For a second after the door opened, there was stunned silence. Then the dowager strode across the room and stopped just short of the blood.

“Is it Clara?” Gigi asked, following the dowager.

The dowager whirled around and waved us backward. “Everyone stay out! Yes, it’s Clara.” She advanced on us, and we fell back, returning to the dim library. My knees knocked into a table and sent chess pieces skittering, while someone else bumped into another piece of furniture and muttered, “Blast! Where’s the lights?”

The dowager’s voice rang out. “Someone switch on the lamps.” Spots of illumination appeared throughout the room.

“Elrick, telephone the police.” The dowager drew the doors together and stood in front of them.

I had to admire her aplomb. It had only taken a few subversive statements from Felix to fluster me at dinner. She had just discovered her companion had been murdered, and she barely looked discomposed. The dowager said, “I suggest we all have a seat and wait for the police to arrive.”

She sent for a footman to stand guard beside the entrance to the study and a maid to light the fire, then she took a seat in a wingback chair that gave her a view of the pocket doors.

Shell-shocked by the sight of Clara lying lifeless and covered with blood, everyone was moving quietly now, gravitating to the warmth of the fire, except for Gigi, who remained motionless near the closed doors.

I put an arm under her elbow and guided her to a chair near the hearth. The crackling and popping of the fire was the only sound in the room. Now that the lights were on, I could see that the library was filled to the brim with beautiful leather-bound volumes, but I couldn’t appreciate it, not after what I’d just seen. I shifted a diminutive chair with scroll legs and a needlepoint cushion closer to Gigi and sat down. She stared at the carpet, her arms crossed over her waist.

Inglebrook, still rubbing his shoulder, moved to stand beside Gigi’s chair.
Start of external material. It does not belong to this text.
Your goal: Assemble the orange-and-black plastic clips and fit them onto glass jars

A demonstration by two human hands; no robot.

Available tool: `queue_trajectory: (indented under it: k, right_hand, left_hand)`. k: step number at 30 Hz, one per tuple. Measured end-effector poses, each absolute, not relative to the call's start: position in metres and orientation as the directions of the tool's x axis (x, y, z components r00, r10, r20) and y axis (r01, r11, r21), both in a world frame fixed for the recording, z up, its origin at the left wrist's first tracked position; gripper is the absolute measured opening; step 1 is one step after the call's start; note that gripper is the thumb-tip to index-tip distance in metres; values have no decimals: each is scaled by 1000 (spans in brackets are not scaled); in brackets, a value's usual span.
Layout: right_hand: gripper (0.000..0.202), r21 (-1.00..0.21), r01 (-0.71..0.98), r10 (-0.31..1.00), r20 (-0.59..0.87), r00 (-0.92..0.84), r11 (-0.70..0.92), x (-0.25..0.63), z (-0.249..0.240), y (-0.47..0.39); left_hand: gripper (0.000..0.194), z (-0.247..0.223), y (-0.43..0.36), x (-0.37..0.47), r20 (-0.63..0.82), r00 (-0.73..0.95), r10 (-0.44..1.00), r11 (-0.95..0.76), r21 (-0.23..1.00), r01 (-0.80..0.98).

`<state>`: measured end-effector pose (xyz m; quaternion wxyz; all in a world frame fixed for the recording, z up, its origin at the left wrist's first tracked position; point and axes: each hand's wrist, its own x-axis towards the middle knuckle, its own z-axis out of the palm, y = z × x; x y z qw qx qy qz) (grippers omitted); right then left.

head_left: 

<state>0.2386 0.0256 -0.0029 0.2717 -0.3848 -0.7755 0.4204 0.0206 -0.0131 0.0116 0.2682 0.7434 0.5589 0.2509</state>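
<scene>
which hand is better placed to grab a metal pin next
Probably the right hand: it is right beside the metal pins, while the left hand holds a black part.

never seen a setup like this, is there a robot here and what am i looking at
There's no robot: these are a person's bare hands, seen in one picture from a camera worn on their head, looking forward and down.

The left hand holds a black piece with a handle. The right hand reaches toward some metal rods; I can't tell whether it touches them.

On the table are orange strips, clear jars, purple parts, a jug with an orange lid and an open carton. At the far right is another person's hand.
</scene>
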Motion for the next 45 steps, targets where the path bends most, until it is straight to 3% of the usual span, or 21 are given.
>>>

Rollo had his arm wrapped around Addie. She was crying, her handkerchief pressed to her eyes as Rollo murmured into her ear. Mr. Tower, looking more somber than he had all evening, stood in the shadows at the edge of the room, while Felix, his face the same gray shade as the faded parchment map on the wall behind him, lowered himself onto the Chesterfield sofa. The earl and Mr. York spoke quietly a little distance from the group.

Essie perched on the edge of a scroll armchair. Her reporter instincts were strong, and she was practically vibrating with energy as her bright gaze darted from the pocket doors to each person. The feather on her headdress quivered with each jerky movement. Then she turned slightly away and seemed to be fascinated with the chair cushion. I strained my neck and saw she’d taken a small pencil from her pocket and was writing in a notebook, which she’d hidden in the folds of her skirt.
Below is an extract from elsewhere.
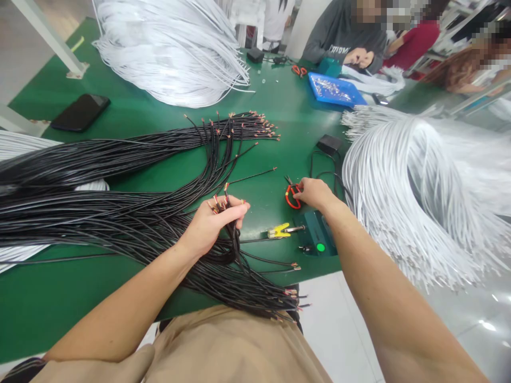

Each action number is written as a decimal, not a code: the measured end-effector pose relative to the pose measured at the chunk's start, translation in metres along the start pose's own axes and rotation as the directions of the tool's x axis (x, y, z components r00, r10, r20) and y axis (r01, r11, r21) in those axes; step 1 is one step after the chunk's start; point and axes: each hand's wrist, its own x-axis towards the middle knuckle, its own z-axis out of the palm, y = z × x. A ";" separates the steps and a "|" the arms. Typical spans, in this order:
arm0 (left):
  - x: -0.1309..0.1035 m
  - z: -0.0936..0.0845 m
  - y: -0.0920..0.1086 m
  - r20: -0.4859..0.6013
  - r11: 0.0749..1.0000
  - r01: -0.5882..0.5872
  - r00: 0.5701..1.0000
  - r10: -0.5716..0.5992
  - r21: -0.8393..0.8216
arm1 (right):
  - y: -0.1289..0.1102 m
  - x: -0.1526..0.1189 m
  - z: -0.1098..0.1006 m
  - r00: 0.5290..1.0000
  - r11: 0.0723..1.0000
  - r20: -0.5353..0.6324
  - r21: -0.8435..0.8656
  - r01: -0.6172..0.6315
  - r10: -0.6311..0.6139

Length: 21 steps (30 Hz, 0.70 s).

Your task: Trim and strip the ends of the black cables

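My left hand [217, 221] is closed around the ends of several black cables [235, 244], whose stripped tips with coloured wires stick up between the fingers. To the right, my right hand [313, 192] has its fingers pressed on a pair of scissors [293, 196] with red handles, lying over the green table. Below the scissors a yellow clip [279, 231] sits beside a small dark green device [317, 234] with a round green spot. More black cables [120, 159] stretch in bundles to the left, their tips pointing right.
White cables lie in a big bundle [171, 48] at the back and another [399, 175] at the right. A phone [80, 112] rests at the left. A blue tray [335, 89] of small parts and a black adapter [329, 144] are farther back. People sit across the table [159, 114].
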 end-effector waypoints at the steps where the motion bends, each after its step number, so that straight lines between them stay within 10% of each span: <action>1: 0.000 0.000 0.000 0.004 1.000 -0.008 1.000 0.008 0.006 | -0.001 0.000 0.001 1.000 1.000 0.000 -0.001 0.002 -0.002; 12: -0.003 0.002 0.002 0.026 0.997 -0.041 0.999 0.039 0.065 | -0.029 -0.030 -0.015 0.987 0.974 -0.138 0.195 0.111 -0.084; 17: -0.003 0.002 0.000 0.007 0.998 -0.015 1.000 0.014 0.060 | -0.049 -0.084 -0.038 0.922 0.575 -0.259 0.724 0.382 -0.287; 21: -0.003 0.002 -0.001 -0.026 0.998 -0.014 1.000 0.015 0.066 | -0.057 -0.123 -0.050 0.830 0.564 -0.246 0.635 0.528 -0.500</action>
I wondered for a brief second if Detective Inspector Longly would be assigned to the case, then immediately remembered he was not in town. We all jumped when Elrick’s voice intoned, “Detective Inspector Makepeace and Detective Sergeant Lawson.” Two young men in nice suits with their hair slicked back from their handsome faces entered the library.
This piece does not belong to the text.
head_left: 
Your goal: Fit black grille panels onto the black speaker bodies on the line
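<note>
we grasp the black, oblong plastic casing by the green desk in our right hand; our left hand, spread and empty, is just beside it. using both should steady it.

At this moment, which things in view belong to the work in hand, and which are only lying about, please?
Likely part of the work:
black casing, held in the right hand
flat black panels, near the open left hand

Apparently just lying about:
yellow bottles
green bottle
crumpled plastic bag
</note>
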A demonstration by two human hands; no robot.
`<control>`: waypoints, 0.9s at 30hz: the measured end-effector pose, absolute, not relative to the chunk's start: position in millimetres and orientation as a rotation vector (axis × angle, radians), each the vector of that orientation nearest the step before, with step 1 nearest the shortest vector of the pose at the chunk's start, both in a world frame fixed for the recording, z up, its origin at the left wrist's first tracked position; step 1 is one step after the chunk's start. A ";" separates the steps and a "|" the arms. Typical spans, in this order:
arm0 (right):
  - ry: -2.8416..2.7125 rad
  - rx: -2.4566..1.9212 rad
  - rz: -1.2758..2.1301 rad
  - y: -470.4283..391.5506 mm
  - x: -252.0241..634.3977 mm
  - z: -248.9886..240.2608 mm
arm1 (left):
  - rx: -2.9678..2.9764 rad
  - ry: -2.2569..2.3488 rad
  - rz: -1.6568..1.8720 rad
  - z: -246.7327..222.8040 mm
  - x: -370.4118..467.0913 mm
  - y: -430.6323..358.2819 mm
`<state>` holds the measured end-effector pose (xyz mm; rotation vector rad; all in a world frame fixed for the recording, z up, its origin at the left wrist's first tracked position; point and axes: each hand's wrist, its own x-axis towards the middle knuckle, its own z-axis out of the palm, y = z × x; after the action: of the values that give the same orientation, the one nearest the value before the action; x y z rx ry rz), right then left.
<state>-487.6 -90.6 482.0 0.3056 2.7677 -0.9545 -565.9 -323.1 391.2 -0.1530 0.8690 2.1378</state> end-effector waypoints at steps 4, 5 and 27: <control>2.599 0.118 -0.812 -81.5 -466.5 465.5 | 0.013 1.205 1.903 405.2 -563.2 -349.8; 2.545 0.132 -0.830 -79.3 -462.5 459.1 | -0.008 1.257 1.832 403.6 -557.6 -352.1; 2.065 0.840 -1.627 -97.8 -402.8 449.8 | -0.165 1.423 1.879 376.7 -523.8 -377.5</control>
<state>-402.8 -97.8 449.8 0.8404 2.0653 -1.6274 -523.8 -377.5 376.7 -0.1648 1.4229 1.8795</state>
Inglebrook said, “That was incredibly speedy.”

The police had been uncommonly prompt, but I supposed when Alton House rang up, the police didn’t waste any time in responding. “And unusual,” I murmured. “You’d think a bobby would arrive first.” The detective inspector looked familiar. Even though I was a ladylike young woman, I’d been involved in several investigations. Perhaps Makepeace had been associated with one? I searched my memory trying to place him but came up blank.

Makepeace was in the lead and spoke as he crossed the room. “My sergeant and I were Johnny-on-the-spot, you might say. We came along immediately.” He moved across the room unerringly to the dowager and greeted her. Makepeace looked rather young, as if he’d just come up from Eton, while Lawson was a tad older and had a mustache. He held a notebook at the ready.

“How can we be of service, Your Grace?” Makepeace asked. “Something about a body?”

“Yes. So tragic. It’s Clara Clack, my companion. We found her in the small study, which is on the other side of the pocket doors. I entered the study, but no one has been in there since.”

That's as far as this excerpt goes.